• [WHAT NEEDS TO BE DONE]
Could you output each line below precisely as it stands, without the images?

---*---

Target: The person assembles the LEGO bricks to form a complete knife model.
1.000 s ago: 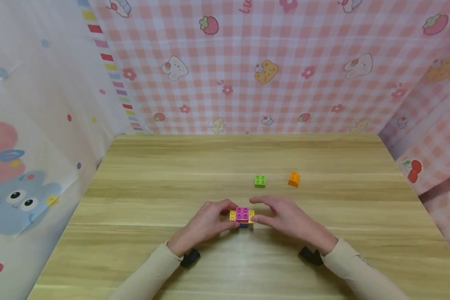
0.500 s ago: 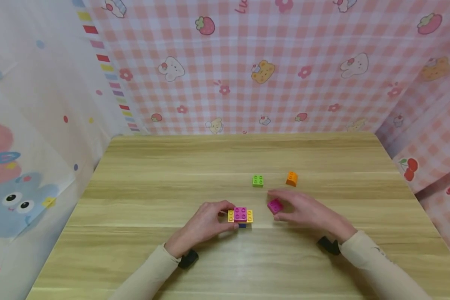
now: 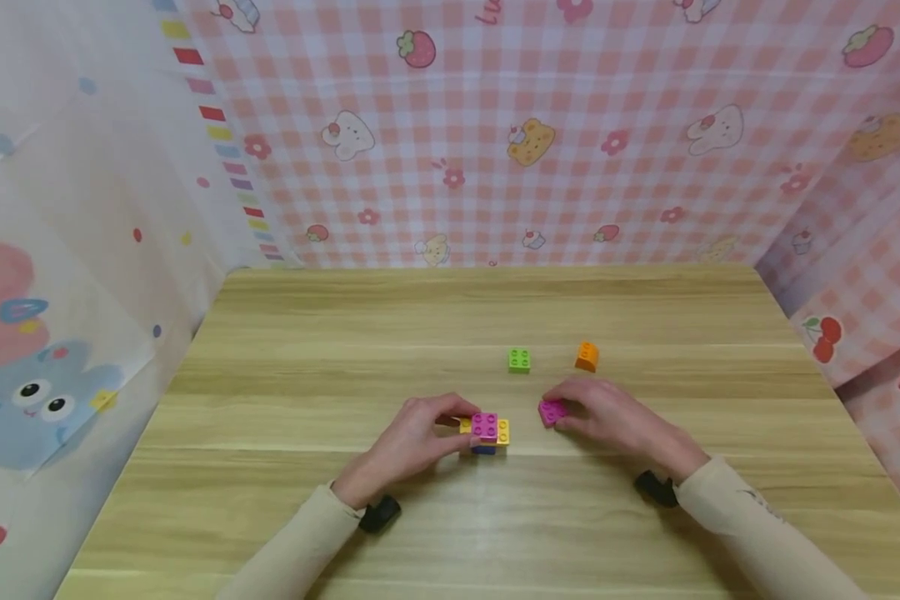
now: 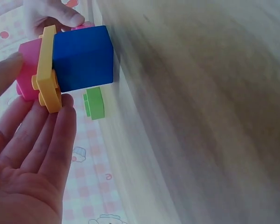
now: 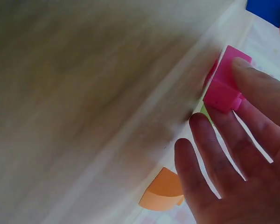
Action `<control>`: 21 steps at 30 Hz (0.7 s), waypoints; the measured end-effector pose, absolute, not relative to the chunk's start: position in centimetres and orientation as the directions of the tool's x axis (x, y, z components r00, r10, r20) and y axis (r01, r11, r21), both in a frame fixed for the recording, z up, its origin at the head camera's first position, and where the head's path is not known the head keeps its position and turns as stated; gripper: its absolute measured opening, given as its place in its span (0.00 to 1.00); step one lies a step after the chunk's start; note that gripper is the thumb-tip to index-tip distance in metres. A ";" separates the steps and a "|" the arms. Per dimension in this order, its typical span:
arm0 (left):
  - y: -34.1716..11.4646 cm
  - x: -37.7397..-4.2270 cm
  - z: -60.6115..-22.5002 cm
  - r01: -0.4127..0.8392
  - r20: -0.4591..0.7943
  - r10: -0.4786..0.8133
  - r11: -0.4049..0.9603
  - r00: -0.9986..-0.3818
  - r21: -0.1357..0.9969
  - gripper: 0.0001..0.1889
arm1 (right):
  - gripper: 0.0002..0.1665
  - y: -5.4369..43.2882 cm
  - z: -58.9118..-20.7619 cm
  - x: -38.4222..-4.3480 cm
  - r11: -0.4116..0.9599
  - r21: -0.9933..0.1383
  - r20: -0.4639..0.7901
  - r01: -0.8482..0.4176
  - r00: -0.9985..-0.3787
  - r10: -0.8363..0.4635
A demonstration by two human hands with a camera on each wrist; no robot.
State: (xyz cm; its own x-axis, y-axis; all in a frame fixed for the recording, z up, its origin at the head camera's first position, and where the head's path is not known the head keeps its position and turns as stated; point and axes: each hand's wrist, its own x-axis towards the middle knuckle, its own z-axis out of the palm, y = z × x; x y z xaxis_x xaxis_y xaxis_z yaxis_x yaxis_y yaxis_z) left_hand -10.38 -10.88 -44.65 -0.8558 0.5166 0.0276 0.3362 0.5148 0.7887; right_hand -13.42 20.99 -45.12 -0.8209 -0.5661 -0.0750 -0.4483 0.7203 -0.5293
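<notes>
My left hand (image 3: 412, 437) pinches a small stack of toy building bricks between thumb and fingers. On top of it sits a pink brick (image 3: 484, 426), under that a longer yellow brick (image 3: 503, 432), and at the bottom a blue brick (image 4: 84, 56). The left wrist view has the thumb on the pink brick's side and the fingertips by the opposite side. To the right, my right hand (image 3: 615, 417) pinches a second pink brick (image 5: 226, 77) low at the tabletop, its thumb pressed on one face. The other fingers of that hand are spread.
Behind the hands on the wooden table (image 3: 345, 333) lie a green brick (image 3: 520, 361) and an orange brick with a curved top (image 3: 587, 357). A pink checked cloth (image 3: 457, 108) hangs beyond the table's back edge.
My right hand has left the stack, moved right, and closed its thumb and fingers on the second pink brick. My left hand stays at the stack, with its fingers slightly shifted.
</notes>
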 end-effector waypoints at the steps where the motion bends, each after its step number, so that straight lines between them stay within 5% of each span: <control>1: -10.9 -10.4 -44.6 0.334 0.027 0.515 0.514 -0.857 0.790 0.16 | 0.21 20.9 -45.1 -13.3 0.722 -0.531 -0.068 -0.444 -0.827 -0.559; 21: -10.8 -10.2 -44.8 0.337 0.046 0.515 0.489 -0.856 0.805 0.14 | 0.20 19.5 -43.5 -11.5 0.634 -0.590 0.141 -0.500 -0.837 -0.529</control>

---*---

• [SOLUTION FOR THIS PROBLEM]
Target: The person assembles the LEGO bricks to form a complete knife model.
1.000 s ago: 
0.500 s ago: 
now: 
now: 
now: 
Action `<control>`: 21 steps at 30 Hz (0.7 s), waypoints; the measured end-effector pose, absolute, not relative to the chunk's start: position in centimetres and orientation as the directions of the tool's x axis (x, y, z components r00, r10, r20) and y axis (r01, r11, r21), both in a frame fixed for the recording, z up, its origin at the head camera's first position, and where the head's path is not known the head keeps its position and turns as stated; gripper: its absolute measured opening, given as its place in its span (0.00 to 1.00); step one lies a step after the chunk's start; note that gripper is the thumb-tip to index-tip distance in metres. A ";" separates the steps and a "|" the arms. Per dimension in this order, its typical span:
arm0 (left):
  - y: -34.1716..11.4646 cm
  - x: -37.7397..-4.2270 cm
  - z: -60.6115..-22.5002 cm
  - r01: -0.4127..0.8392
  - r20: -0.4591..0.7943
  - r10: -0.4786..0.8133
  - r11: -0.4049..0.9603
  - r00: -0.9986..-0.3818
  - r21: -0.1357..0.9969
  - gripper: 0.0001..0.1889
arm1 (right):
  - gripper: 0.0002..0.1665
  - y: -5.4369..43.2882 cm
  - z: -58.9118..-20.7619 cm
  - x: -38.4222..-4.3480 cm
  - r11: -0.4116..0.9599
  - r21: -0.9933..0.1383
  - r20: -0.4639..0.7901
  - r01: -0.8482..0.4176
  - r00: -0.9985..-0.3787
  - r10: -0.8363..0.4635
A demonstration by two human hands with a camera on each wrist; no robot.
State: (xyz cm; its own x-axis, y-axis; all in a frame fixed for the recording, z up, its origin at the head camera's first position, and where the head's path is not known the head keeps its position and turns as stated; point and axes: each hand's wrist, its own x-axis towards the middle knuckle, its own z-axis out of the palm, y = z × x; x y z xaxis_x xaxis_y xaxis_z yaxis_x yaxis_y yaxis_z) left_hand -10.38 -10.88 -44.65 -0.8558 0.5166 0.0276 0.3362 0.5148 0.7887; right_hand -13.42 20.99 -45.12 -0.8209 -0.5661 -0.0750 -0.4483 0.7203 -0.5293
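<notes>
My left hand (image 3: 412, 437) pinches a small stack of toy building bricks between thumb and fingers. On top of it sits a pink brick (image 3: 484, 426), under that a longer yellow brick (image 3: 503, 432), and at the bottom a blue brick (image 4: 84, 56). The left wrist view has the thumb on the pink brick's side and the fingertips by the opposite side. To the right, my right hand (image 3: 615, 417) pinches a second pink brick (image 5: 226, 77) low at the tabletop, its thumb pressed on one face. The other fingers of that hand are spread.
Behind the hands on the wooden table (image 3: 345, 333) lie a green brick (image 3: 520, 361) and an orange brick with a curved top (image 3: 587, 357). A pink checked cloth (image 3: 457, 108) hangs beyond the table's back edge.
My right hand has left the stack, moved right, and closed its thumb and fingers on the second pink brick. My left hand stays at the stack, with its fingers slightly shifted.
</notes>
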 end-effector waypoints at the steps where the motion bends, each after its step number, so that straight lines between them stay within 5% of each span: <control>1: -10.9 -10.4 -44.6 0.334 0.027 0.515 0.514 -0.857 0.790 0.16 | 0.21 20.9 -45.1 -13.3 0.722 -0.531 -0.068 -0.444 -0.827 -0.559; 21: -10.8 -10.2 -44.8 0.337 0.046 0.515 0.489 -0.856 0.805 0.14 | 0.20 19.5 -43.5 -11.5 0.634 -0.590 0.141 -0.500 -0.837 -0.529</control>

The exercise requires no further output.